**Required action**
What you return should be the full listing, exactly as given.
※
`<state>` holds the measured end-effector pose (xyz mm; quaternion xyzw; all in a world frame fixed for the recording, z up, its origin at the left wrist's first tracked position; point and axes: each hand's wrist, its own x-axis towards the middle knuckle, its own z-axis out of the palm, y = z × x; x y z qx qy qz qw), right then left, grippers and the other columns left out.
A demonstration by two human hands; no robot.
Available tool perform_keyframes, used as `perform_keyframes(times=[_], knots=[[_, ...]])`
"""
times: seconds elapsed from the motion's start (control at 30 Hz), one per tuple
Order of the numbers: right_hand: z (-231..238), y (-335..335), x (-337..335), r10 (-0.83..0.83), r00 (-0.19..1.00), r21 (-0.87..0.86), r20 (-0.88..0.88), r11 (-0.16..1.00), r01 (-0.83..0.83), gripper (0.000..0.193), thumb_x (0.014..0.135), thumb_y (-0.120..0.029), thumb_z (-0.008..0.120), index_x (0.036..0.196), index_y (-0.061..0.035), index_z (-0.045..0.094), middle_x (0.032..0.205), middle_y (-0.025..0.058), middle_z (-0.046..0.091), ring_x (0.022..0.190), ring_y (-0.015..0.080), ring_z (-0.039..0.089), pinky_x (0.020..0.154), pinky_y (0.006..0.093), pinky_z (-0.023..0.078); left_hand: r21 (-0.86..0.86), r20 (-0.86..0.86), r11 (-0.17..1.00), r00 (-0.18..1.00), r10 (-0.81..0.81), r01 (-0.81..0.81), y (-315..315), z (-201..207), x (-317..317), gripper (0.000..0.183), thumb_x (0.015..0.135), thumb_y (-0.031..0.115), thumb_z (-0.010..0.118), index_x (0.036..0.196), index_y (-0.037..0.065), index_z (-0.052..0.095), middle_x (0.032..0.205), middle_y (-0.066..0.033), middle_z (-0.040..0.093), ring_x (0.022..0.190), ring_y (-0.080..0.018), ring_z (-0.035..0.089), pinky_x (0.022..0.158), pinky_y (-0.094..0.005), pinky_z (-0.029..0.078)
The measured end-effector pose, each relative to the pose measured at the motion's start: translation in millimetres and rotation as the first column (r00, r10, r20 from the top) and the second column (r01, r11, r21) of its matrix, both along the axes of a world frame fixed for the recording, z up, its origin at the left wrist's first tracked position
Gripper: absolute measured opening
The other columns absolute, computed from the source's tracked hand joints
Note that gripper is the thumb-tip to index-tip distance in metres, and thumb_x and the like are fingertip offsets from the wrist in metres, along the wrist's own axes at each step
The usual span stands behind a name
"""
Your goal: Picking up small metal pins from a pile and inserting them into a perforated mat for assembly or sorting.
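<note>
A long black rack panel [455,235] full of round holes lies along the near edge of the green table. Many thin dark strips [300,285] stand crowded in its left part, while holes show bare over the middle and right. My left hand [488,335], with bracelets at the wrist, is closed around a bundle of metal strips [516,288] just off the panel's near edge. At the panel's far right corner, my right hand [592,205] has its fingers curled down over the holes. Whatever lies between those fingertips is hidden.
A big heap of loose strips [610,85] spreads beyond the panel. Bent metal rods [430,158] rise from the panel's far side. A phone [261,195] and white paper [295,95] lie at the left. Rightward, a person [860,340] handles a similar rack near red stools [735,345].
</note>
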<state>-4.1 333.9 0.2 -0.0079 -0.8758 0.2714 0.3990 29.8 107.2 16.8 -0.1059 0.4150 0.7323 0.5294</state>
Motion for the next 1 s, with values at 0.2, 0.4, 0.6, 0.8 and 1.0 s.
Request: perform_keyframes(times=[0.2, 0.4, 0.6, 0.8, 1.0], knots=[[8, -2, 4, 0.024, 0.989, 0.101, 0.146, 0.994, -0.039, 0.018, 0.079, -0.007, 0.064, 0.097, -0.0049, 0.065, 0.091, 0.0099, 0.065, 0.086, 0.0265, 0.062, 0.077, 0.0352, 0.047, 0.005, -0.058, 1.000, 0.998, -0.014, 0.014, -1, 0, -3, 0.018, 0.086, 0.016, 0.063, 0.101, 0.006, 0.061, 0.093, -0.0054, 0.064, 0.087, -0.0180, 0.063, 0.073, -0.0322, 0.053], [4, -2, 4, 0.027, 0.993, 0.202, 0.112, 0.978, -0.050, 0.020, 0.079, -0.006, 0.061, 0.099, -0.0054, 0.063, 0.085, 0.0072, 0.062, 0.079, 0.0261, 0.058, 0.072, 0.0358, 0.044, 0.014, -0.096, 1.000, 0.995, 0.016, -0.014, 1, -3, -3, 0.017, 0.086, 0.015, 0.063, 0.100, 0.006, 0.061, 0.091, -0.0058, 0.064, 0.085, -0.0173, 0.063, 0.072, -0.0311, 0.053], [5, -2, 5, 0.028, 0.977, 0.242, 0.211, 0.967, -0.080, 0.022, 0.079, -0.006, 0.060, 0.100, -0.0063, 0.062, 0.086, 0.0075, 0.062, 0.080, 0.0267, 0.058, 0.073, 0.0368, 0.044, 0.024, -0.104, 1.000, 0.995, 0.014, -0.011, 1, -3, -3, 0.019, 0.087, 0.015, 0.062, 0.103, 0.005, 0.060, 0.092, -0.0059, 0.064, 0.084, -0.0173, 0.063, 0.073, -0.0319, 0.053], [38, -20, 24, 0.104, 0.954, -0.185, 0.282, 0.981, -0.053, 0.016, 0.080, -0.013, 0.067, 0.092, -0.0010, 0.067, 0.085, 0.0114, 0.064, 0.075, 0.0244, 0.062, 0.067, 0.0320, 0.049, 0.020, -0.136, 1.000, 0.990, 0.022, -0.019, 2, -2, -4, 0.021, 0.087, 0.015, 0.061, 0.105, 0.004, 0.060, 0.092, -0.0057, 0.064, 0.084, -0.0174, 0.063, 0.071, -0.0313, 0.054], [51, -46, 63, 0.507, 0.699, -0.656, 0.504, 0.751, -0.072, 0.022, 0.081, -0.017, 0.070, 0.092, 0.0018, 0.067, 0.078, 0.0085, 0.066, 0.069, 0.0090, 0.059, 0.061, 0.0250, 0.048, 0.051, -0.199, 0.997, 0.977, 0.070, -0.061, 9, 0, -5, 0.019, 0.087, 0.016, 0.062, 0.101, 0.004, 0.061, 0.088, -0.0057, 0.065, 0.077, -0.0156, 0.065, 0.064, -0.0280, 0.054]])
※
**Output below**
`<state>` holds the measured end-effector pose (xyz mm; quaternion xyzw; all in a world frame fixed for the recording, z up, its origin at the left wrist's first tracked position; point and axes: each hand's wrist, its own x-axis towards the middle knuckle, its own z-axis out of the palm, y = z × x; x y z qx qy qz qw), right then left, grippers and the other columns left out.
A demonstration by two human hands; no robot.
Available tool perform_keyframes, used as `perform_keyframes(times=[_], knots=[[_, ...]])`
"""
times: seconds elapsed from the motion's start (control at 30 Hz), one per tuple
Order of the numbers: right_hand: z (-231..238), y (-335..335), x (-337..335), r10 (-0.83..0.83), r00 (-0.19..1.00), r21 (-0.87..0.86), r20 (-0.88..0.88), r11 (-0.16..1.00), r01 (-0.83..0.83), gripper (0.000..0.193), thumb_x (0.014..0.135), thumb_y (-0.120..0.029), thumb_z (-0.008..0.120), index_x (0.036..0.196), index_y (-0.061..0.035), index_z (-0.045..0.094), middle_x (0.032..0.205), middle_y (-0.025..0.058), middle_z (-0.046..0.091), ring_x (0.022..0.190), ring_y (-0.015..0.080), ring_z (-0.039..0.089), pinky_x (0.020..0.154), pinky_y (0.006..0.093), pinky_z (-0.023..0.078); left_hand: r21 (-0.86..0.86), r20 (-0.86..0.86), r11 (-0.17..1.00), r00 (-0.18..1.00), r10 (-0.81..0.81), r01 (-0.81..0.81), y (-315..315), z (-201..207), x (-317..317), gripper (0.000..0.183), thumb_x (0.015..0.135), thumb_y (-0.031..0.115), thumb_z (-0.010..0.118), index_x (0.036..0.196), index_y (-0.037..0.065), index_z (-0.052..0.095), middle_x (0.032..0.205), middle_y (-0.066..0.033), middle_z (-0.040..0.093), ring_x (0.022..0.190), ring_y (-0.080..0.018), ring_z (-0.035..0.089), pinky_x (0.022..0.158), pinky_y (-0.094..0.005), pinky_z (-0.029..0.078)
The measured end-effector pose, each relative to the pose measured at the motion's start: translation in millimetres and rotation as the first column (r00, r10, r20 from the top) and the second column (r01, r11, r21) of its matrix, both along the axes of a world frame fixed for the recording, z up, its origin at the left wrist's first tracked position
Gripper: absolute measured opening
The other columns absolute, computed from the source's tracked hand joints
Note that gripper is the thumb-tip to index-tip distance in metres, and thumb_x and the like are fingertip offsets from the wrist in metres, along the wrist's own axes at each step
The usual span stands behind a name
"""
Your goal: Picking up small metal pins from a pile and inserting them into a perforated mat for assembly or sorting.
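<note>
A long black rack panel [455,235] full of round holes lies along the near edge of the green table. Many thin dark strips [300,285] stand crowded in its left part, while holes show bare over the middle and right. My left hand [488,335], with bracelets at the wrist, is closed around a bundle of metal strips [516,288] just off the panel's near edge. At the panel's far right corner, my right hand [592,205] has its fingers curled down over the holes. Whatever lies between those fingertips is hidden.
A big heap of loose strips [610,85] spreads beyond the panel. Bent metal rods [430,158] rise from the panel's far side. A phone [261,195] and white paper [295,95] lie at the left. Rightward, a person [860,340] handles a similar rack near red stools [735,345].
</note>
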<state>-4.1 333.9 0.2 -0.0079 -0.8758 0.2714 0.3990 29.8 107.2 16.8 -0.1059 0.4150 0.7323 0.5294</state>
Motion for the next 1 s, with values at 0.2, 0.4, 0.6, 0.8 and 1.0 s.
Request: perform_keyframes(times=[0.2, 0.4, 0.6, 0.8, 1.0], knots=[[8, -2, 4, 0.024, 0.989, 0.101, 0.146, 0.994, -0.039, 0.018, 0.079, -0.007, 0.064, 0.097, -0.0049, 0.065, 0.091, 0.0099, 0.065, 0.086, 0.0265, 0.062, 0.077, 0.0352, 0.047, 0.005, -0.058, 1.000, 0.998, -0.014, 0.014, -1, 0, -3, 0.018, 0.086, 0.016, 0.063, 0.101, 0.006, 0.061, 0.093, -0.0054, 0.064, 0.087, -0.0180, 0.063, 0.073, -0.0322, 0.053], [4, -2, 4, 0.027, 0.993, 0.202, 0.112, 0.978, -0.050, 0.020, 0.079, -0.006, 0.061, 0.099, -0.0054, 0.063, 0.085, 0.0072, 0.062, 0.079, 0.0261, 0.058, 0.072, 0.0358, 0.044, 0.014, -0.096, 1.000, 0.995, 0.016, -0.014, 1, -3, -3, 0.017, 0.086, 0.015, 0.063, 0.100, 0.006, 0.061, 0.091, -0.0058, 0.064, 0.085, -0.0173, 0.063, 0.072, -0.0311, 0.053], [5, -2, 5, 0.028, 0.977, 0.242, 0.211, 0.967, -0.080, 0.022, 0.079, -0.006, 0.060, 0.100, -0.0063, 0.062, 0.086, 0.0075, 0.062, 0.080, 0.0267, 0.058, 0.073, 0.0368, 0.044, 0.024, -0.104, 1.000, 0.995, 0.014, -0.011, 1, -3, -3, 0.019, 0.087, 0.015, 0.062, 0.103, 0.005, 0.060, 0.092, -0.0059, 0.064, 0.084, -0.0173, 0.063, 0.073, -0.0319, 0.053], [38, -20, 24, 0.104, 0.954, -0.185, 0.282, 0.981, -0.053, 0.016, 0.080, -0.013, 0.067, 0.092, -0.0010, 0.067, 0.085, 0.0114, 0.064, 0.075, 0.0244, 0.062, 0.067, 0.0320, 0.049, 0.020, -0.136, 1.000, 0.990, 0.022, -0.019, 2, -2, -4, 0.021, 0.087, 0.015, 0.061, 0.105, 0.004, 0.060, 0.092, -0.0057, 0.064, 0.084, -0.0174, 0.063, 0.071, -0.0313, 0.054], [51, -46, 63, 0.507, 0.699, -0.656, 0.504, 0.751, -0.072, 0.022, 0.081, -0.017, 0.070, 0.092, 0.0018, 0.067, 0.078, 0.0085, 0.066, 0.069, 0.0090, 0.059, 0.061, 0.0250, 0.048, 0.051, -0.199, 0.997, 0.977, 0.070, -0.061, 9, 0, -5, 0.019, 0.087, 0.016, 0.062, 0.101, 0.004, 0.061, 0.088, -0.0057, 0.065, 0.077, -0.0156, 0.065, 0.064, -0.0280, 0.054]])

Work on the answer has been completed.